NY AG: Refuah Health Must Invest $1.2M In Security Following Ransomware Attack

January 10, 2024 - New York Attorney General Letitia James reached an agreement with Refuah Health Center over alleged failures to protect the private health information of patients, which led to a ransomware attack. Refuah Health agreed to pay $450,000 in penalties and to invest $1.2 million in strengthening its cybersecurity.

The Hudson Valley-based provider, which operates three facilities and five mobile medical vans, suffered a ransomware attack in May 2021. During the attack, cyber threat actors were able to access information pertaining to 250,000 New Yorkers. The impacted files contained names, phone numbers, addresses, Social Security numbers, dates of birth, financial account numbers, driver’s license numbers, medical insurance numbers, and various health information.

The Office of the Attorney General (OAG) launched an investigation into the attack and determined that the threat actors were successful in their attack because Refuah had failed to employ appropriate security safeguards to protect patient information.

“Refuah failed to decommission inactive user accounts, rotate user account credentials, restrict employees’ access to only those resources and data that were necessary for their business functions, use multi-factor authentication, and encrypt patient information,” the OAG stated.

Due to these alleged failures, the OAG’s agreement required Refuah to make significant investments in security going forward. Refuah agreed to devote $1.2 million to maintaining a comprehensive information security program, requiring multi-factor authentication, and regularly rotating credentials. Additionally, Refuah will conduct semi-annual audits to ensure users only have access to relevant resources, encrypt all consumer information and log security activity on the company’s network.

Of the $450,000 in penalties and costs that Refuah will pay to the state, $100,000 will be suspended when the company spends $1.2 million to maintain its information security program.

“New Yorkers should receive medical care and trust that their personal and health information is safe,” James said. 

“This agreement will ensure that Refuah is taking the appropriate steps to protect patient data while also providing affordable health care. Strong data security is critically necessary in today’s digital age and my office will continue to protect New Yorkers’ data from companies with inadequate cybersecurity.”

The Refuah Health settlement is the latest in a string of healthcare data breach settlements taken on by the New York OAG. The OAG recently fined NewYork-Presbyterian Hospital (NYP) $300,000 over its use of tracking tech, which resulted in private information being shared with third-party tech companies. NYP agreed to update its policies, implement enhanced privacy safeguards, and secure the deletion of protected health information.

The OAG also reached a $400,000 settlement with Healthplex, a large dental insurance provider, in relation to a phishing attack and subsequent data breach that occurred in November 2021.
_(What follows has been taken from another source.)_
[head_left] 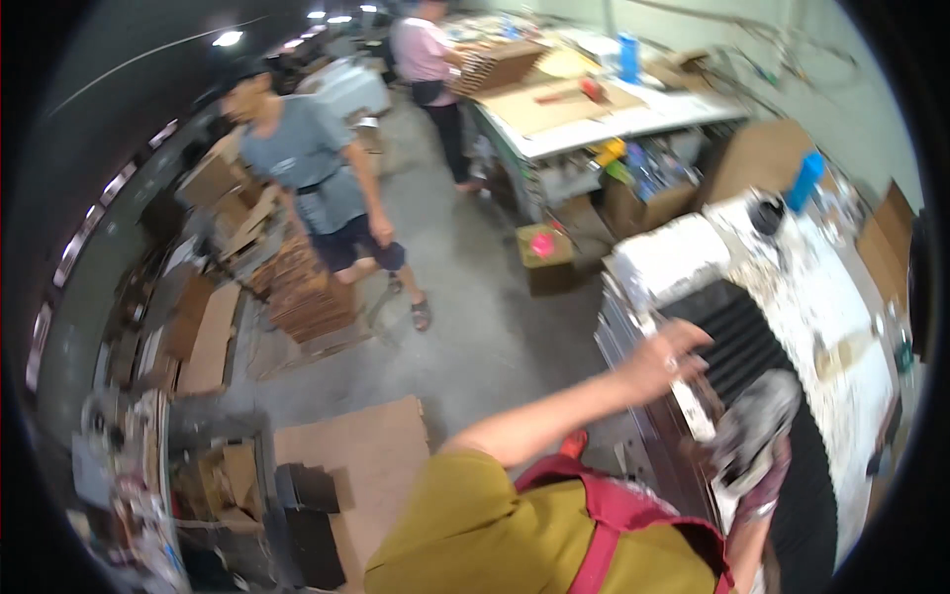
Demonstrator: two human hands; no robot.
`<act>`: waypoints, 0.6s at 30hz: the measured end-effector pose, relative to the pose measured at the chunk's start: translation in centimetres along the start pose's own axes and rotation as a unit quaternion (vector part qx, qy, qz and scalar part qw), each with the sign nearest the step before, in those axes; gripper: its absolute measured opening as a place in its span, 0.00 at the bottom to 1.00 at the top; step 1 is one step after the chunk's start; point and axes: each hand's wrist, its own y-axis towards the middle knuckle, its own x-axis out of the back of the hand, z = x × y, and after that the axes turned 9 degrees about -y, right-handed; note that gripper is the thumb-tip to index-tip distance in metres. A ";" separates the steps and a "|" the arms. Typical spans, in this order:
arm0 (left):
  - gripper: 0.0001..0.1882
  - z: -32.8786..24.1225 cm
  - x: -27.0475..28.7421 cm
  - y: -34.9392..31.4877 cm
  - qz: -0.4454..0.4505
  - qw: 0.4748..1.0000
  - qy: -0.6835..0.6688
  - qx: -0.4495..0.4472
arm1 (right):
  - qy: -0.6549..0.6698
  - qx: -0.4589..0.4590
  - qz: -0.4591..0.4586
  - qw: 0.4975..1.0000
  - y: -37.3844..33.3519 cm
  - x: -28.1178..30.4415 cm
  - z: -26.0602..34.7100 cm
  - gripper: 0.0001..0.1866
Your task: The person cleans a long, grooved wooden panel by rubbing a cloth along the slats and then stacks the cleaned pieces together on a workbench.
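L hand (661, 358): grip loose, fingers apart & half curled, nothing seen in it; by L edge of sheet (730, 332), contact unclear (blur)
R hand (767, 485): grip wrapped round rag (757, 421)
Rag: grey, crumpled, over sheet
Sheet: black, ribbed, lengthwise on desk (846, 287)
Desk: white, stained, w/ white bundle (678, 259) & blue bottle (806, 183) twd far end
Co-workers: 2, 1 in grey top (319, 163), 1 in pink top (424, 51) nr far desk (539, 147)
Floor: cardboard (371, 436) to L
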 end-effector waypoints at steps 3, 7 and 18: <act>0.22 3.5 4.3 -2.3 -0.072 0.979 0.006 0.188 | 0.061 0.071 -0.064 0.994 0.7 4.5 5.9 0.27; 0.34 11.5 7.6 -6.5 -0.038 0.973 0.095 0.205 | 0.025 0.095 -0.141 0.985 5.5 6.7 10.2 0.27; 0.58 15.8 1.0 0.7 0.172 0.971 0.141 0.092 | -0.737 0.314 -0.019 0.599 20.7 -6.4 6.7 0.25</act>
These actions signify an increased focus on healthcare cybersecurity at the state level as cyberattacks continue to impact patients across the country. New York continues to be a leader in state-level healthcare cybersecurity enforcement. In November 2023, New York Governor Kathy Hochul proposed a set of cybersecurity regulations that would apply to hospitals across the state, in addition to $500 million in funding to help healthcare organizations upgrade their systems to meet the requirements of the proposed rule.

If passed, the regulations will require hospitals to implement defensive infrastructure to prevent cyberattacks, establish a chief information security officer (CISO) role if not already in place, and use multi-factor authentication.